Newlines included in entity spans


In the documentation (Annotation interfaces · Prodigy · An annotation tool for AI, Machine Learning & NLP) it says:

" As of v1.9, tokens containing only newlines (or only newlines and whitespace) are unselectable by default, so you can’t include them in spans you highlight. To disable this behavior, you can set "allow_newline_highlight": true in your prodigy.json ."
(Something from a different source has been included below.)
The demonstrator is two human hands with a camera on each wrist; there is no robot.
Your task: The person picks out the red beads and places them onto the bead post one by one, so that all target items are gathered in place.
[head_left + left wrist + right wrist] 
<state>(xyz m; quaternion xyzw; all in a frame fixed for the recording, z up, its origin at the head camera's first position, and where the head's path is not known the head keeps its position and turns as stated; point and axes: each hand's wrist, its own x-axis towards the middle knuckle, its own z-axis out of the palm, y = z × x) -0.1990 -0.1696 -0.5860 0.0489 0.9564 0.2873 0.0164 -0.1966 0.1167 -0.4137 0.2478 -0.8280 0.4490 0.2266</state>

The actual behaviour is not what I'd expect. I noticed in one of my projects (labelled by someone else) that there were a bunch of labelled entities with newlines and whitespace at the end. I did some testing with a very simple example of text with two words separated by a combination of spaces an a newline. In the ner.manual view, the newline is correctly greyed out, and I can't select it on its own. I can, however, select an adjacent word along with the whitespace/newline, resulting in an entity span that ends with whitespace.

My expectation for default behaviour is that selecting only whitespace, or an entity span beginning or ending with a whitespace token, should not be possible. Selecting an entity that spans a newline token should probably be possible, although it suggests poor formatting of the input text.

Hi Einar,

could you share the text example that you've used? I'd like to make sure I can reproduce what you experience locally but I wasn't on some texts that I generated.


{"text":"this example has \n lots of whitespace"}

and the command prodigy ner.manual test blank:en example.jsonl --label ENT with prodigy==1.11.10 and spacy==3.5.0. I am able to select "has \n " or " \n lots" as an entity.

In my initial setup, I've been using Prodigy v1.11.7 and spaCy v3.4.1.

When I run your example, this is what the interface looks like:

CleanShot 2023-02-03 at 11.23.48

I'm unable to select the newline and it seems like everything is working as expected.

I then tried again with Prodigy v1.11.10 and spaCy v3.5 and got the same results.

This is making me wonder if there's perhaps a global ~/.prodigy/prodigy.json file around that might have the "allow_newline_highlight": true setting. Could you varify that?

If not, is there something "special" about how you're making your selection? What browser/operating system are you using?

Aha! After reading your comment I tried with different browsers: I have the issue with both Chrome and Edge, but it works as expected in Firefox!

More details:
OS: macOS 12.6.2, M1 macbook pro
Edge: 108.0.1462.46
Edge: 69.0.3497.100
Firefox: 95.0

Ah yes. I'm now able to confirm. This is the view I see on Chrome:

On firefox it indeed is working as expected. That means we're dealing with a frontend bug here.

Will log this internally as an issue and get back to you when I know more.

Thanks for reporting!